State Elder of Estonia
- In office 9 July 1929 – 12 February 1931
- Preceded by: August Rei
- Succeeded by: Konstantin Päts

Prime Minister of Estonia
- In office 9 May 1919 – 18 November 1919
- Preceded by: Konstantin Päts as Prime Minister of the Provisional Government
- Succeeded by: Jaan Tõnisson

Personal details
- Born: Otto August Strandman 30 November 1875 Vandu, Kreis Wierland, Governorate of Estonia, Russian Empire
- Died: 5 February 1941 (aged 65) Kadrina, then part of Estonian SSR, Soviet Union
- Party: Estonian Radical Socialist Party (1917) Estonian Labour Party (1917–1932) National Centre Party (1932–1935) Independent (1935–1941)
- Spouse: Lydia Strandman (née Hindrikson)
- Alma mater: University of Tartu Saint Petersburg Imperial University
- Profession: Lawyer, politician, diplomat

= Otto Strandman =

Estonian politician, prime minister (1919), head of state (1929–1931)

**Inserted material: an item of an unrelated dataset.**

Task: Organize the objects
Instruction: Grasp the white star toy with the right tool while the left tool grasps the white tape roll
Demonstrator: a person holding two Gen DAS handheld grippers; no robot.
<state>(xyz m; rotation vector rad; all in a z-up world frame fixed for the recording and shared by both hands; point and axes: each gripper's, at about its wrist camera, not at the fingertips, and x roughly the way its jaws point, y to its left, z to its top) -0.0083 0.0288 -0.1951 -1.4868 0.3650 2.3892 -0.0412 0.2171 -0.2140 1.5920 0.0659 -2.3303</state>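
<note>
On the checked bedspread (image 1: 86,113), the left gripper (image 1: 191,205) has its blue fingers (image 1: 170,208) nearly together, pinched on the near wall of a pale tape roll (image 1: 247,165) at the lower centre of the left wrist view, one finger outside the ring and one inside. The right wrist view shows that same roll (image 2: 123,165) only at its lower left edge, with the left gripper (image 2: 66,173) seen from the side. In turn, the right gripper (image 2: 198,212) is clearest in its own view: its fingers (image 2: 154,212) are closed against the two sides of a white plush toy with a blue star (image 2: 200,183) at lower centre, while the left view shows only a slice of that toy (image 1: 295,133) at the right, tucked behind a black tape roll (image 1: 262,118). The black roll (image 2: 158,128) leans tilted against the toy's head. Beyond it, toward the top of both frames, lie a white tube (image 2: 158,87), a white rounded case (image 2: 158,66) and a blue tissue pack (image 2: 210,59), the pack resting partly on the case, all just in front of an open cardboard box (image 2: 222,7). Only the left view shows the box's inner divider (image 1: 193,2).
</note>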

Otto August Strandman (/et/; – 5 February 1941) was an Estonian politician, who served as Prime Minister (1919) and State Elder of Estonia (1929–1931).

Strandman was one of the leaders of the centre-left Estonian Labour Party, that saw its biggest support after the 1919 and 1920 elections. Strandman was a key figure in composing the radical land reform law and the 1920 Constitution. He also served as Minister of Agriculture (1918–1919), Minister of Justice (acting 1918; 1920–1921), Minister of Finance (1924), Minister of Foreign Affairs (1918, 1920–1921 and 1924) and Minister of War (1919). During his tenure Minister of Finance, having been a critic of the previous government's policies, he pursued an anti-inflationary policy, seeing it as a method of avoiding hyperinflation and crisis. He was aiming at a 'Danish' model of a modern agricultural economy rather than indsutrialization, Strandman served as the speaker of the Estonian Provincial Assembly in 1917–1918, and as speaker of the newly independent country's parliament (Riigikogu) in 1921. He was also a diplomat, serving as the Estonian envoy in Warsaw, Poland (1927–1929), and in Paris, France (1933–1939).

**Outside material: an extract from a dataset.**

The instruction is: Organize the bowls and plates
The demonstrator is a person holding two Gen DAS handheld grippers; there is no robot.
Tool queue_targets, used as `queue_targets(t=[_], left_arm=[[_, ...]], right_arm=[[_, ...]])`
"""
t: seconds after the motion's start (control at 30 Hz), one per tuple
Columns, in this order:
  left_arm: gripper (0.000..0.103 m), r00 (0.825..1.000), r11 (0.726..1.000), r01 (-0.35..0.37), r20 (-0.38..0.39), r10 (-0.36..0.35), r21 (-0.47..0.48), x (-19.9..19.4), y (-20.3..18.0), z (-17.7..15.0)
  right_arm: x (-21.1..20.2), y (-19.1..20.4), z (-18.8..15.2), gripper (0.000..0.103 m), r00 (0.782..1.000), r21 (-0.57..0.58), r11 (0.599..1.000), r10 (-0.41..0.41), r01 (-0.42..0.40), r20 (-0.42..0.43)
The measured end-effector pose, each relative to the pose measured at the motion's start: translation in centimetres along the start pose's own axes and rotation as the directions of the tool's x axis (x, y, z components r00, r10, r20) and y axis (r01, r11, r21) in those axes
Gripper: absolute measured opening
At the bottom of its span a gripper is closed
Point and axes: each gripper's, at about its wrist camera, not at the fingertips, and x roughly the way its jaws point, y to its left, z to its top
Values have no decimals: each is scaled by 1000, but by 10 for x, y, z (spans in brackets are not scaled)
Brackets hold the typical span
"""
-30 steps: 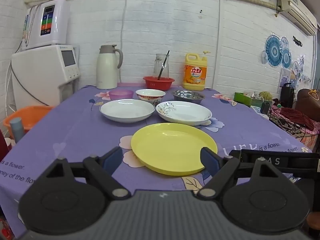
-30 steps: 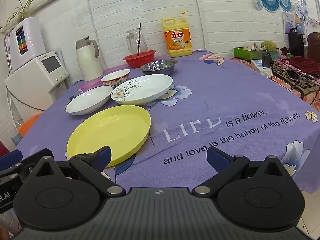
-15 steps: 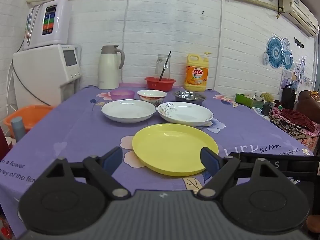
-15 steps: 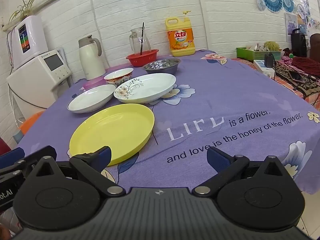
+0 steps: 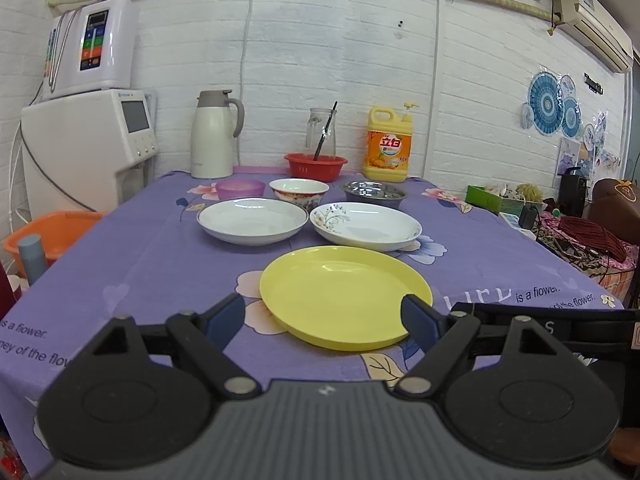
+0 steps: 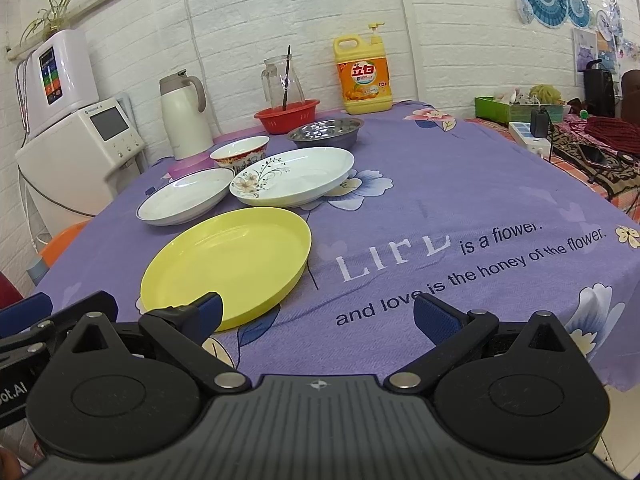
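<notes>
Hovering at the table's near edge, the left gripper (image 5: 322,318) and right gripper (image 6: 316,314) both gape wide and empty. The yellow plate (image 5: 346,296) lies nearest, with two white plates (image 5: 253,220) behind it and bowls (image 5: 299,192) further back, all unstacked, likely laid out for sorting.

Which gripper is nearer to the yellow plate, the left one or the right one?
Left. The left gripper points straight at the yellow plate, its near rim between the open fingers. The right gripper is beside it, aimed mostly at bare tablecloth.
</notes>
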Motion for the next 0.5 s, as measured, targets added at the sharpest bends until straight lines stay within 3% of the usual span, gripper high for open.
queue_targets(t=[0.5], left_arm=[[83, 1000, 1000, 5, -1, -5, 1, 0, -3, -2]], right_arm=[[3, 3, -2, 103, 1000, -10, 1000, 9, -10, -8]])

After the Soviet Union invaded and occupied Estonia and the other Baltic states in June 1940, Strandman committed suicide in February 1941, after being called to appear at the local headquarters of the NKVD.

==Early life==
Strandman was born in the village of Vandu, Undla Parish (now Kadrina Parish). His father, Hans Strandman, was a schoolteacher, and Otto was his third child.

Strandman was first educated by his father, until he began his studies at the municipal school of Rakvere in 1886, and later at Emperor Alexander State High School in Tallinn and the 5th and the 7th High School in Saint Petersburg. He graduated as an extern in 1896 after his exams in the Estonian Governorate High School of Tallinn.

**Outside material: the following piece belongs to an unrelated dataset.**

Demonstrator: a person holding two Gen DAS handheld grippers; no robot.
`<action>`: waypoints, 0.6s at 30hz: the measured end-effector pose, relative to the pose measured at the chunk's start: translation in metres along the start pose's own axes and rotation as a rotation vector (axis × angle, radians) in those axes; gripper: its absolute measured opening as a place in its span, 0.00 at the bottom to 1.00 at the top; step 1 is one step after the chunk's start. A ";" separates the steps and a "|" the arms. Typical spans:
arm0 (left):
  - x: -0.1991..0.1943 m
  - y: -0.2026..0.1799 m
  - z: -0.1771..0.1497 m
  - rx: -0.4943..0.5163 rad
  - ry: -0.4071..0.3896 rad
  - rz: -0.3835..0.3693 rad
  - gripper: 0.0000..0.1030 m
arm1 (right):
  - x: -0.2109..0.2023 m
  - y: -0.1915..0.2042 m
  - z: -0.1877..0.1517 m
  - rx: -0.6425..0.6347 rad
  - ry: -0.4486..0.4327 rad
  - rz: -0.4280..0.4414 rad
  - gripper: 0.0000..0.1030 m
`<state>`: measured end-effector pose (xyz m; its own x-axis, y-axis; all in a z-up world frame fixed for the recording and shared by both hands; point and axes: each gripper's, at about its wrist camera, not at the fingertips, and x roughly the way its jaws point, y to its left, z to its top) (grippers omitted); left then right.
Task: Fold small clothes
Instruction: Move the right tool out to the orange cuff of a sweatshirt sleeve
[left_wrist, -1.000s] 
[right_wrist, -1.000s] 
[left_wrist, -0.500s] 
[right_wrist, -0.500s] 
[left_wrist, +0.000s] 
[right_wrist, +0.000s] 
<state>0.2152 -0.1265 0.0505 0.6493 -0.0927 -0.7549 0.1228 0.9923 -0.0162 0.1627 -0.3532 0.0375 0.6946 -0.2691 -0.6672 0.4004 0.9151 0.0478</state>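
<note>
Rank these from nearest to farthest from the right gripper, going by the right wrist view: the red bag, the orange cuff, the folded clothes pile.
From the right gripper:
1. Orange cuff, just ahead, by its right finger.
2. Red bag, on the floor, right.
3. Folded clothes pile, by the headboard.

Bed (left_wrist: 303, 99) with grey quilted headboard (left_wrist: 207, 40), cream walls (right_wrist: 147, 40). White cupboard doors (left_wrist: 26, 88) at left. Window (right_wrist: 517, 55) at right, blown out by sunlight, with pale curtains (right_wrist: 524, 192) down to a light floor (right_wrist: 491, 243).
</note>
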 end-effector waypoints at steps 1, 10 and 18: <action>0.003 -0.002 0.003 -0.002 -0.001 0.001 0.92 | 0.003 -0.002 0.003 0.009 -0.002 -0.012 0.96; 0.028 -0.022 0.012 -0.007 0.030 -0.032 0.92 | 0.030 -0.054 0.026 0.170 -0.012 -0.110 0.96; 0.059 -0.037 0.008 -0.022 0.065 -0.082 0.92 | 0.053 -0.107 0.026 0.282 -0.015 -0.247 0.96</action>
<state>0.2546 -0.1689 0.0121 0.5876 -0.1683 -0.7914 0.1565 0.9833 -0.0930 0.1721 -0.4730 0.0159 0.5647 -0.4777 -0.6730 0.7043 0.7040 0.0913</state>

After graduation, Strandman served as an official at the Tallinn Office of the State Bank of the Russian Empire until he went on to study law at the University of Tartu in 1899. In 1901 he continued his studies at the Saint Petersburg Imperial University, graduating in 1903.

== Career ==
=== Early career ===
After graduating, Strandman worked as a lawyer in Narva and Tallinn. He became known for his eloquence and was elected to be a member of Tallinn city council from 1904 to 1905. As a lawyer, he defended Estonians against Baltic Germans and state officials.

Strandman was also active in Estonian national organizations and became an activist on self-government reform, where he supported national autonomy in the Baltic governorates. Strandman was among the politicians who were supposed to compose the draft of self-government reform, but in the course of the 1905 Revolution, Strandman, like many other Estonian activists, was forced to flee abroad. At the time of the revolution, he supported radical socialist political positions, but later in his life moved towards the centre-left.

During his exile years, Strandman lived in Switzerland and other European countries. In Switzerland, Strandman and other Estonian exiles eventually did form the draft of self-government reform, but it was never implemented. Strandman returned to the Russian Empire in 1906, but he was banned from living in the Baltic governorates for three years, forcing him to live in Narva and Saint Petersburg. He returned to Estonia in 1909 and worked as an attorney, defending participants of the 1905 Revolution. He was also a keen supporter of free speech in the media. In 1917, he became a prosecutor at Tallinn District Court.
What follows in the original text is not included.